> _Task directions_: Beginning with the first line below, please repeat the material exactly, ending with the line that includes "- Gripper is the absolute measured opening".

> _Provided information_:
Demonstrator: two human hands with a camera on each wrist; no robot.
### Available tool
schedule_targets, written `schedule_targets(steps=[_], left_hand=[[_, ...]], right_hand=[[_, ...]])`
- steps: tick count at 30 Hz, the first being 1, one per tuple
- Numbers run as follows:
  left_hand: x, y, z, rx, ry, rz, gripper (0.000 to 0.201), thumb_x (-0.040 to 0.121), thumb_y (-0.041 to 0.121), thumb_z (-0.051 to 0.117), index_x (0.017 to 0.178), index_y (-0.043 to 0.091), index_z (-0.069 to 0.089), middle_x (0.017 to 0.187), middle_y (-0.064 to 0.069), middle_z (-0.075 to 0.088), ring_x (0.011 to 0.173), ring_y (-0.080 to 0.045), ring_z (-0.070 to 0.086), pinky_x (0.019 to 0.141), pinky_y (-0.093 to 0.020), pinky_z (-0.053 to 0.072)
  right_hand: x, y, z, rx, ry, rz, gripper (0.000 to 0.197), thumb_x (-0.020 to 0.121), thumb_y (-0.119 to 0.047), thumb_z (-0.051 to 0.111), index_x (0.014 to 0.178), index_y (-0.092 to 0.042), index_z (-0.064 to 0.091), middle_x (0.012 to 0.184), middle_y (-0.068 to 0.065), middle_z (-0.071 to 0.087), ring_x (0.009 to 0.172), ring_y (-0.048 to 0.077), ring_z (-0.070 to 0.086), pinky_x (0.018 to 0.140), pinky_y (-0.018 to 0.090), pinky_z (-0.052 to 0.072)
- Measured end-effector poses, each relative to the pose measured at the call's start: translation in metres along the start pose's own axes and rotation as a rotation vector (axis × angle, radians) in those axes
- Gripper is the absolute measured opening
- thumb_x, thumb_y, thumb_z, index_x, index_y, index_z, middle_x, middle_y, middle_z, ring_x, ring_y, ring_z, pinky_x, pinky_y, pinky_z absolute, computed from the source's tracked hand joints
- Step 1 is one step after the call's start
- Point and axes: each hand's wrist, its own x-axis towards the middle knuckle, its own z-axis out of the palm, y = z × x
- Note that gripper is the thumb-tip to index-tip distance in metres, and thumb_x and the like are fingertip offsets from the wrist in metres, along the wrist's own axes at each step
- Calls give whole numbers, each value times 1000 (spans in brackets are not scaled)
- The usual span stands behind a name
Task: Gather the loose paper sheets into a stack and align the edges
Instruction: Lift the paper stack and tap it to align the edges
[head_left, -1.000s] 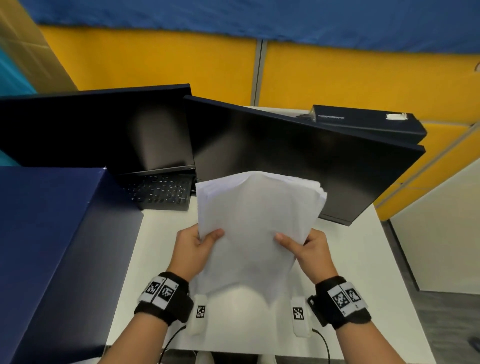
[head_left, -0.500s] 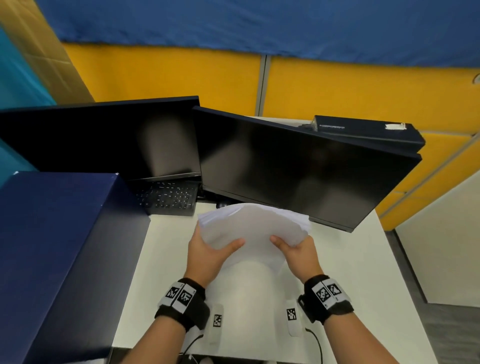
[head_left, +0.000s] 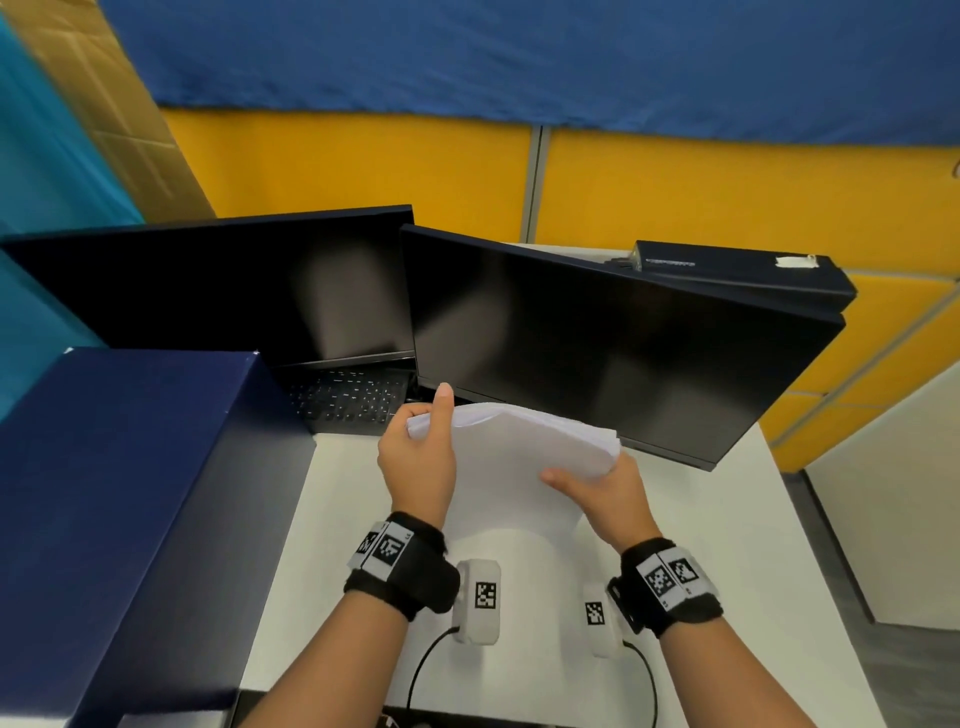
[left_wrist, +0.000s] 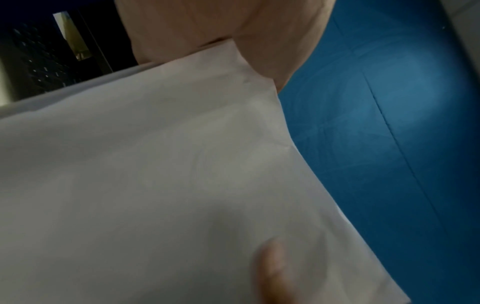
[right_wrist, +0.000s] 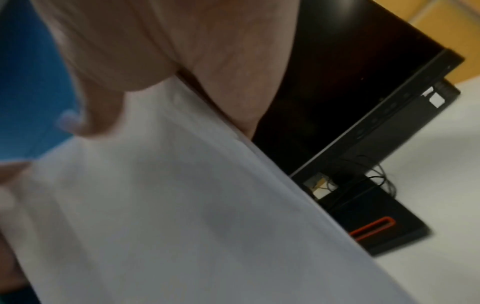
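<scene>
A stack of white paper sheets (head_left: 524, 452) is held between both hands above the white desk (head_left: 727, 545), tilted away from me and bowed. My left hand (head_left: 421, 457) grips its left edge near the far corner, thumb up along the top sheet. My right hand (head_left: 597, 486) grips the right edge, thumb lying on top. The far edge fans slightly at the right corner. In the left wrist view the paper (left_wrist: 155, 174) fills the frame, with a thumb tip of the other hand at the bottom. In the right wrist view the stack (right_wrist: 168, 205) runs out from under my thumb.
Two dark monitors (head_left: 597, 338) stand just behind the paper, with a laptop keyboard (head_left: 348, 397) under the left one. A large dark blue box (head_left: 119, 499) fills the left side. A monitor base (right_wrist: 376, 218) and cables lie on the desk. The desk's right edge drops to the floor.
The stack has been lowered and tipped from nearly upright to lying low and flatter, nearer the monitors. My left hand has slid up its left edge toward the far corner.
</scene>
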Motion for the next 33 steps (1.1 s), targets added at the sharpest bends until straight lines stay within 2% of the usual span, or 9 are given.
schedule_targets(steps=[3,8,12,15,19,22,27,30,33], left_hand=[[13,16,-21,192,-169,209,24,82,50,72,83,26,69,76,11,70,77,-4,65,78,-31,53],[36,63,-36,1107,-759,829,100,51,85,67,138,39,46,118,19,64,118,-6,55,113,-36,32],[47,66,-23,1135,-905,687,25,79,51,73,95,31,74,77,7,70,83,-16,67,73,-33,53],[64,67,-39,1025,-856,534,34,79,44,78,57,21,66,53,6,57,55,-6,56,52,-24,41],[89,57,-83,622,-699,232,15,72,33,87,80,23,79,80,1,79,75,-10,75,71,-31,59],[90,30,-99,309,-687,86,18,73,25,87,90,29,80,94,2,80,88,-16,77,82,-40,59],[76,-36,-93,175,-517,21,19,73,29,86,91,30,77,92,15,79,88,-4,75,81,-33,58],[60,-68,-86,247,-399,121,18,74,28,83,89,32,73,80,28,75,78,11,70,73,-12,54],[50,-99,-81,299,-378,252,20,79,20,83,97,12,79,92,1,79,81,-6,72,71,-9,50]], right_hand=[[3,2,-1,-153,104,6,29,76,-14,83,89,-37,71,88,-18,75,87,2,72,84,29,59],[23,-29,15,-529,-35,-350,13,80,-20,77,93,-19,80,84,-3,77,77,13,70,74,29,54],[31,-50,29,-626,-167,-403,6,81,-29,74,82,-23,76,70,-4,71,65,13,62,63,28,50],[42,-37,-3,-642,-222,-196,23,72,-43,81,66,-26,66,61,-4,62,57,9,52,56,24,43],[36,-9,-53,-470,-170,35,29,67,-29,89,66,-9,67,61,-2,60,57,9,53,58,28,44],[23,9,-64,111,-70,61,28,64,-15,88,88,-8,75,89,7,75,80,21,70,76,36,56],[14,21,-50,66,-110,86,49,73,-5,82,119,-14,68,114,3,75,107,19,71,91,33,56],[11,34,-47,-183,21,-47,28,79,-6,79,102,-21,78,101,-8,78,94,8,72,84,25,53],[-2,52,-38,-162,134,-39,21,81,-3,77,81,-23,78,76,-19,76,70,-5,69,69,12,49]])
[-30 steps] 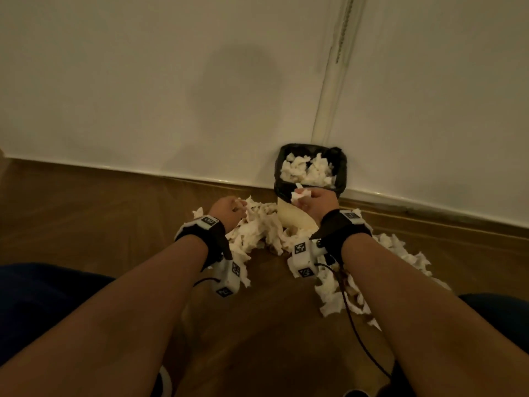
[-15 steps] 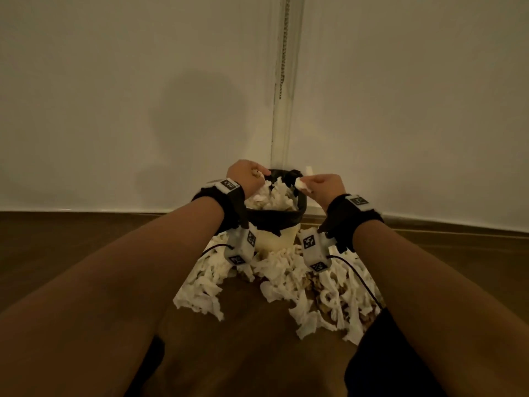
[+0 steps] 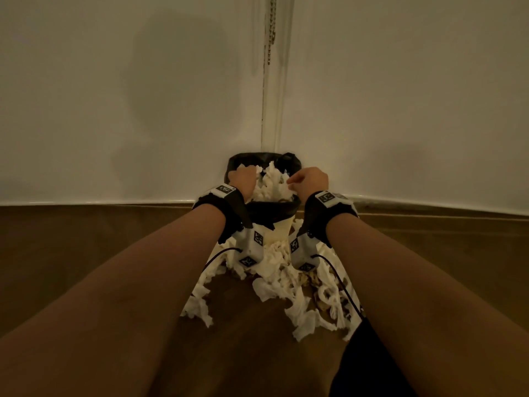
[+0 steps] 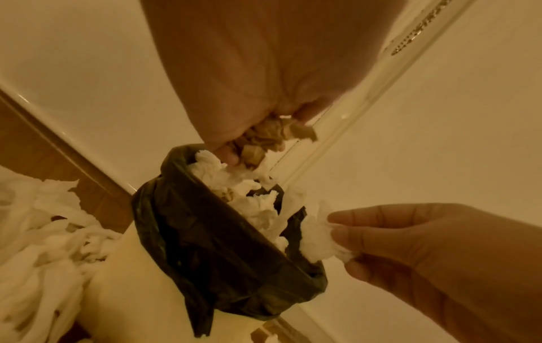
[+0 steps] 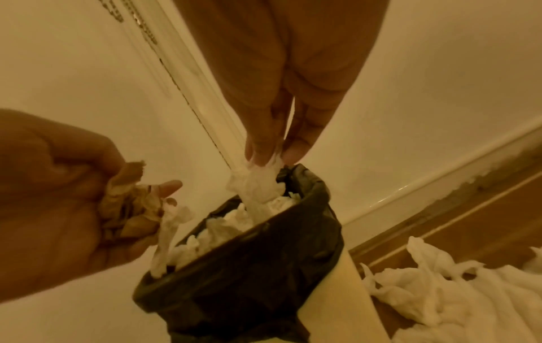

> _Exercise solution_:
Demonstrator: two human hands with a camera on each wrist; no robot.
### Available tool
schedule_targets, written `schedule_targets(steps=[_], left_hand=[[_, ...]], right_hand=[[_, ...]])`
- steps: tick count at 30 Hz, the first being 1, one per tuple
- Numbers run as follows:
  left_hand: x, y, z, rx, ry, rz, gripper (0.000 to 0.201), thumb_x (-0.040 to 0.121), thumb_y (-0.041 to 0.121), thumb_z (-0.051 to 0.117), index_x (0.017 to 0.178), index_y (-0.043 to 0.091), index_z (-0.069 to 0.089), middle_x (0.017 to 0.187), middle_y (-0.064 to 0.069), middle_z (-0.075 to 0.088), ring_x (0.011 to 0.173), ring_y (-0.080 to 0.045), ring_z (-0.070 to 0.086), pinky_x (0.019 to 0.141), pinky_y (-0.093 to 0.020), pinky_z (-0.053 to 0.072)
  right_hand: x, y, z, rx, ry, rz, gripper (0.000 to 0.197), thumb_x (-0.020 to 0.121), thumb_y (-0.119 to 0.047), thumb_z (-0.051 to 0.111), index_x (0.014 to 0.178), index_y (-0.092 to 0.042), index_z (-0.064 to 0.091), middle_x (0.012 to 0.184), middle_y (-0.068 to 0.065), middle_z (-0.071 to 0.087), ring_x (0.009 to 0.172), ring_y (-0.048 to 0.077), ring_z (-0.070 to 0.086), pinky_x (0.018 to 0.140), pinky_y (-0.018 to 0.090), pinky_z (-0.052 to 0.072)
- Measured end-effector poses, each relative to the pose measured at the call's start: translation in metres along the start pose's own axes and rotation as a rotation vector (axis × angle, radians) in those axes
- Gripper is the absolute measured opening

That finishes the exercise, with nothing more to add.